## Instructions to follow
Leaving the pictures aside, repeat each line below exactly.

## Input data

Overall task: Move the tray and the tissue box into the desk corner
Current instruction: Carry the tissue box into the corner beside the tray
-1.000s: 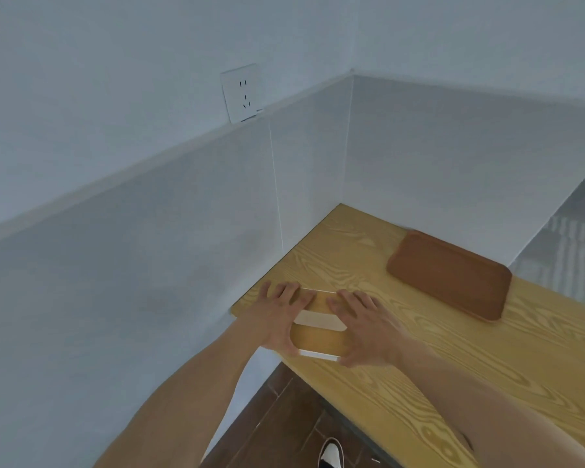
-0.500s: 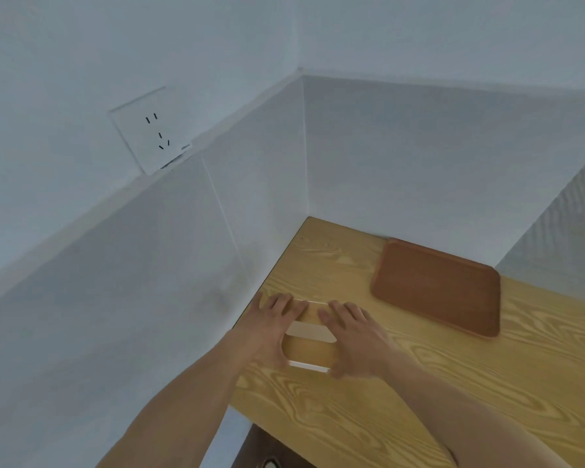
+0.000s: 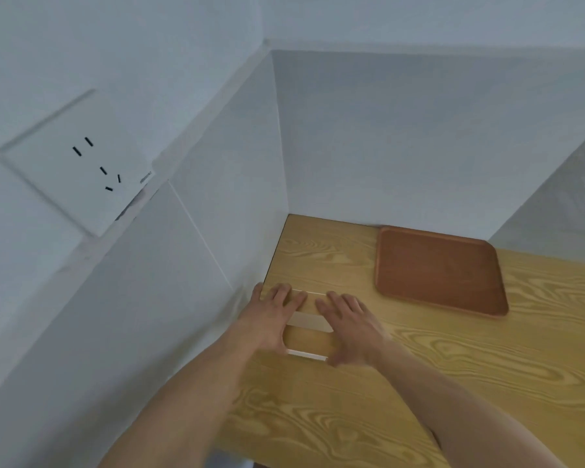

## Completed exercise
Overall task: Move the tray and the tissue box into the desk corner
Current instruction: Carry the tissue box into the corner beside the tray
-1.000s: 
-0.500s: 
+0.000s: 

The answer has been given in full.